* [WHAT THE TASK REQUIRES] Write out again each line of the material below, unchanged, from the first one to the line that holds "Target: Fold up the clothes".

* [PROVIDED DATA]
------------------------------------------------

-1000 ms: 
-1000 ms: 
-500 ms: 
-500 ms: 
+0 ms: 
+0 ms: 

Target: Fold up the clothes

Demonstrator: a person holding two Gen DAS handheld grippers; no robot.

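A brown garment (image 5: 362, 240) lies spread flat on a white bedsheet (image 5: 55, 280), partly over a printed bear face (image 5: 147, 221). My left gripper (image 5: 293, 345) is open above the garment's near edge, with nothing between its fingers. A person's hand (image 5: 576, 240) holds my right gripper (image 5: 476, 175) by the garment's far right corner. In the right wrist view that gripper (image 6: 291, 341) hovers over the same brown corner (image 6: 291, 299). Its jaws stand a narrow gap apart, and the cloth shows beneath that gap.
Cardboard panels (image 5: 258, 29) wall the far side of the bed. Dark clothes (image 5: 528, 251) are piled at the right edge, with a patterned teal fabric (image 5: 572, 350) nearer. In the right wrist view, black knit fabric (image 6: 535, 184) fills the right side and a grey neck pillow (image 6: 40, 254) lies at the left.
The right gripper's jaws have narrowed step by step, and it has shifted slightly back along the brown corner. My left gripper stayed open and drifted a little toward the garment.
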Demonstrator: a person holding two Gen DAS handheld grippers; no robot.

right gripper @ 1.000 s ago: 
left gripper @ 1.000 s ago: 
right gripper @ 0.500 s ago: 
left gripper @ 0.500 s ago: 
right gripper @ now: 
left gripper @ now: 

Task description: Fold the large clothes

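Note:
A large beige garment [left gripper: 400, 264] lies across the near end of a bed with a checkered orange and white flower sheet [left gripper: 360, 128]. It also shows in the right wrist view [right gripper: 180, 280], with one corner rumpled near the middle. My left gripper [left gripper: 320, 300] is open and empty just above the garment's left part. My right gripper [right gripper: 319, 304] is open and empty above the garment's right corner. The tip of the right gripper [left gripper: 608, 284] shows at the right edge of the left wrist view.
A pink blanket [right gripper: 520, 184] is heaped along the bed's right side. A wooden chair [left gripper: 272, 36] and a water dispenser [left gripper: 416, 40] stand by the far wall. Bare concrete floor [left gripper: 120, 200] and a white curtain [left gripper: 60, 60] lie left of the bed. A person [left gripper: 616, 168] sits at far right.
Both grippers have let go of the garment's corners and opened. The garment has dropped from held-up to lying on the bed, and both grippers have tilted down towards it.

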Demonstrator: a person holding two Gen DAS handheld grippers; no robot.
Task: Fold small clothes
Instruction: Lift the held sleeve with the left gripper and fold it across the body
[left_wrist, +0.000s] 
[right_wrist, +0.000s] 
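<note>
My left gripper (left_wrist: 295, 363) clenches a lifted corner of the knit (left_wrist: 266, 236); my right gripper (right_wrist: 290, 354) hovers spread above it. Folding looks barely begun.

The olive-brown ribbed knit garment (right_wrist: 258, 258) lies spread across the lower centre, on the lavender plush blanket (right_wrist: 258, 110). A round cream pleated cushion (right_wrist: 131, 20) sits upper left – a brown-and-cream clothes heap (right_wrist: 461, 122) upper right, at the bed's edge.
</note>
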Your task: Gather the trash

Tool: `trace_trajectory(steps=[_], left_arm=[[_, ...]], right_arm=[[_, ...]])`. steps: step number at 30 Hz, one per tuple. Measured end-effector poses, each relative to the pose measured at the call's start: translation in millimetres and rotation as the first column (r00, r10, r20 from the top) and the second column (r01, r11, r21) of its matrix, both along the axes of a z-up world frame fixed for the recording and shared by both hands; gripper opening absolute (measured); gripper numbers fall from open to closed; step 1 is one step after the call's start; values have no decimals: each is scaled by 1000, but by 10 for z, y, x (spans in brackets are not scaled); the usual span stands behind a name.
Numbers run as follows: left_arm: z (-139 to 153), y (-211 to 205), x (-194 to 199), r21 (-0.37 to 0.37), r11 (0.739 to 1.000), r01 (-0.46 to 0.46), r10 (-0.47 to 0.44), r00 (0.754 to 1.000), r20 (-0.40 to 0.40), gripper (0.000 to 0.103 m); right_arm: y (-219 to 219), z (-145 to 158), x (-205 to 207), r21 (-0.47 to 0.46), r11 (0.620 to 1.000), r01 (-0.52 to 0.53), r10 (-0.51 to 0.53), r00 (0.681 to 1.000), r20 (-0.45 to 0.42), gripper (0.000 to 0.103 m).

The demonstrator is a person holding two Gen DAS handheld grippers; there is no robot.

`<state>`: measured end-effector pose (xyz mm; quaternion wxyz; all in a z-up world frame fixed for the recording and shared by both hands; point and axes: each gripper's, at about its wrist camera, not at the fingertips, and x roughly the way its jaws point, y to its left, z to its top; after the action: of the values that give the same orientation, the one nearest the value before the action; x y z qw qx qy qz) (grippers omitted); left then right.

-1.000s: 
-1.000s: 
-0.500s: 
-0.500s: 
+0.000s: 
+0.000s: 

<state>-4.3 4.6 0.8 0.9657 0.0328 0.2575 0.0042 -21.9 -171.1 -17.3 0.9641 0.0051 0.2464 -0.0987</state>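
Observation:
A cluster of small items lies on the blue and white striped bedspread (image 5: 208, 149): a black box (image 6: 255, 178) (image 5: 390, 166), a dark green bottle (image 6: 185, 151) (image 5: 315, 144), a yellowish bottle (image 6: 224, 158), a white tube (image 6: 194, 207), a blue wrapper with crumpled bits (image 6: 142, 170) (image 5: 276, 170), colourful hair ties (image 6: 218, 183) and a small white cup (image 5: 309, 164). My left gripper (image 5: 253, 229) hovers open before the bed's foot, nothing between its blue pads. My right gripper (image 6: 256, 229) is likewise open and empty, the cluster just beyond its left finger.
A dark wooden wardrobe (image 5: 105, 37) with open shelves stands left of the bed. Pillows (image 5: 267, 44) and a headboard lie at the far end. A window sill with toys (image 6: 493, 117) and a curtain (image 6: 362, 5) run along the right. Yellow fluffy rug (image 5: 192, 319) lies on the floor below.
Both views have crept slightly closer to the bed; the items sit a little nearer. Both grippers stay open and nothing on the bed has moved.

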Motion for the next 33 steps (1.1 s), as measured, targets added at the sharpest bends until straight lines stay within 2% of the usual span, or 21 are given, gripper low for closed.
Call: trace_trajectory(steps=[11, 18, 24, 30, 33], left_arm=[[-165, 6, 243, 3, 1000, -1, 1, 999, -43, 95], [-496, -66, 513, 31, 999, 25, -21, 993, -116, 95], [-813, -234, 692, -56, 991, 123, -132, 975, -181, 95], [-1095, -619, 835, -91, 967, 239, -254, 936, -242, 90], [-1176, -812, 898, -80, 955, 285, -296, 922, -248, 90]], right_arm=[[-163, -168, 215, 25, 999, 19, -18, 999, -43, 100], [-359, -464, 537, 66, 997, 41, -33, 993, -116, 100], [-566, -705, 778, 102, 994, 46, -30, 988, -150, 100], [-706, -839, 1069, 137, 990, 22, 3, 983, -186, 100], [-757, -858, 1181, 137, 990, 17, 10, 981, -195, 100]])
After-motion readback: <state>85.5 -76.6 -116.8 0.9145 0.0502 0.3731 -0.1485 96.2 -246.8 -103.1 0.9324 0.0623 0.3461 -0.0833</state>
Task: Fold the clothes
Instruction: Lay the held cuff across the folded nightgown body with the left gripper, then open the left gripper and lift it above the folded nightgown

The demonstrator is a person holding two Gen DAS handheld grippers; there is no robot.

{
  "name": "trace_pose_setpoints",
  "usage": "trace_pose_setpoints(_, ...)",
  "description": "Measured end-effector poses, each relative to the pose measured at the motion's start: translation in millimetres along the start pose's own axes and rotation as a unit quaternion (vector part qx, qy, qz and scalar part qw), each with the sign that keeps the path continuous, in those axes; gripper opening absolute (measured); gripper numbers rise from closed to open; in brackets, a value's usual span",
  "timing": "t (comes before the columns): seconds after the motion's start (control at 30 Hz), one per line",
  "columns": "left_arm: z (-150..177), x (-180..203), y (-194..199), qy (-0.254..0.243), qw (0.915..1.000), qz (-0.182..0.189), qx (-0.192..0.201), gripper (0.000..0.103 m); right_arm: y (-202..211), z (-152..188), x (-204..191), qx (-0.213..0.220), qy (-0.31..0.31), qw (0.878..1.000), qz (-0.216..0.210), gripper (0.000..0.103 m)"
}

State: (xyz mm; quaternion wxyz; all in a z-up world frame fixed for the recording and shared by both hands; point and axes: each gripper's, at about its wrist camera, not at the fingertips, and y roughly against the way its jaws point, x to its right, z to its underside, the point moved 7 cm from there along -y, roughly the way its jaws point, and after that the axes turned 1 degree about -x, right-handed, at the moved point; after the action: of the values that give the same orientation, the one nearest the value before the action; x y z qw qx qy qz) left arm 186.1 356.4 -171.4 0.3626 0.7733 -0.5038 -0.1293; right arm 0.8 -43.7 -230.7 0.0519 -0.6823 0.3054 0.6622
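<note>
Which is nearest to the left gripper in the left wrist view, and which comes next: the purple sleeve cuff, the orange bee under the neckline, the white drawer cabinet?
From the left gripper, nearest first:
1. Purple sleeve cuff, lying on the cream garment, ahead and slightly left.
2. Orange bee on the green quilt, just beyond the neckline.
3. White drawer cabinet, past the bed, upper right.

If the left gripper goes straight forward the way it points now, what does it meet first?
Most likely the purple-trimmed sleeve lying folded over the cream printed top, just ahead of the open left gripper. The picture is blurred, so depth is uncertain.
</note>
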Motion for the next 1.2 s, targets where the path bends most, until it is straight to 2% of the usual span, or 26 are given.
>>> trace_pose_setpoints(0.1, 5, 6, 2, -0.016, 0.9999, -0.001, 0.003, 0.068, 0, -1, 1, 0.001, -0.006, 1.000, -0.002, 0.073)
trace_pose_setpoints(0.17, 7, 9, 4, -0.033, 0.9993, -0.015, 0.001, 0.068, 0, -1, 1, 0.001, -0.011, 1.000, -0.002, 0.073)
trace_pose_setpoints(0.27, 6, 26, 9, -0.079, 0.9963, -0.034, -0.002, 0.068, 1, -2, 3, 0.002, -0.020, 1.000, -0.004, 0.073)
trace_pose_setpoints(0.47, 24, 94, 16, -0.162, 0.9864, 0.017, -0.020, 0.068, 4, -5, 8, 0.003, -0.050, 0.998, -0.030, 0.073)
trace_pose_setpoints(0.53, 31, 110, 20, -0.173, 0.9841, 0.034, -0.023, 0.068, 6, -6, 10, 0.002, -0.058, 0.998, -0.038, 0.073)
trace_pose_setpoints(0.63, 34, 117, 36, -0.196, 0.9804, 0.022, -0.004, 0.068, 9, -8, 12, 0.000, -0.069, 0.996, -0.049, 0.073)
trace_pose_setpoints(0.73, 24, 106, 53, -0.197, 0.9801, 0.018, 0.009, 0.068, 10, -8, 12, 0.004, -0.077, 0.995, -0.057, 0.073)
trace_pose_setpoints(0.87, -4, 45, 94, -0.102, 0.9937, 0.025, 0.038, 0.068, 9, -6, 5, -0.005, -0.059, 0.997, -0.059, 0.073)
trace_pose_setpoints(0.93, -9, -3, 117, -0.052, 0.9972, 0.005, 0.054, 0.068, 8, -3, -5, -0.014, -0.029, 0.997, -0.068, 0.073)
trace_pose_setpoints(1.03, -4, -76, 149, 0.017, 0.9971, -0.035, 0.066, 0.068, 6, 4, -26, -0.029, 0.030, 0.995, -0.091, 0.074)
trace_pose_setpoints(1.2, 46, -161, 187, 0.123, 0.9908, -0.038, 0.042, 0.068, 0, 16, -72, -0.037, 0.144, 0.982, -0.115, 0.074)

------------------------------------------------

* [REPLY TO THE TASK]
-1000 ms: 
-1000 ms: 
-500 ms: 
-500 ms: 
+0 ms: 
+0 ms: 

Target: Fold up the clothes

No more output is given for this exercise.